Researchers have identified a mutation in the mitochondrial genome that is expressed in people with high blood pressure and elevated cholesterol levels, which are risk factors for cardiovascular disease.

Investigators at Yale University (New Haven, CT, USA) and Syracuse University (NY, USA) worked with a large family (142 individuals spanning four generations) that had many members suffering from a syndrome that included hypertension, hypercholesterolemia, and hypomagnesemia. The syndrome was transmitted by the female relatives with a pattern indicative of mitochondrial inheritance.

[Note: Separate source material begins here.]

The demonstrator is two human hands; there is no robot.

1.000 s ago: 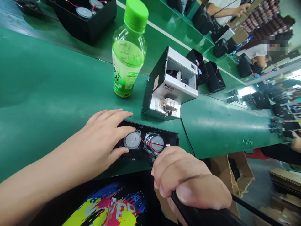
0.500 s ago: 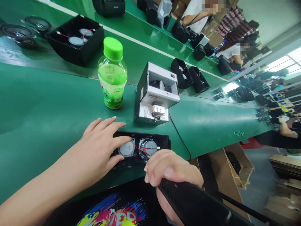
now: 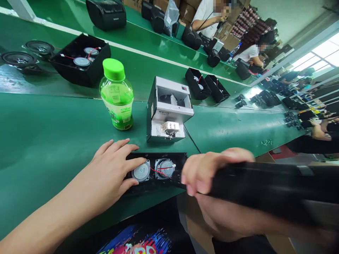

Studying the mitochondrial DNA from the female members of the family, the investigators reported in October 21, 2004, online edition of Science Express that they had identified a homoplasmic mutation substituting cytidine for uridine adjacent to the mitochondrial tRNA-Ile anticodon. Uridine is almost always found at this position in tRNAs, as it aids in stabilizing the anticodon loop. Since mitochondrial function is known to decrease with aging in parallel with increasing likelihood of developing cardiovascular diseases, the authors speculate that mutations in mitochondrial DNA may be involved.

"Looking further, this finding raises the possibility that all features of the metabolic syndrome may be attributable to altered mitochondrial function,” said senior author Dr. Richard T. Lifton, professor of genetics at Yale University.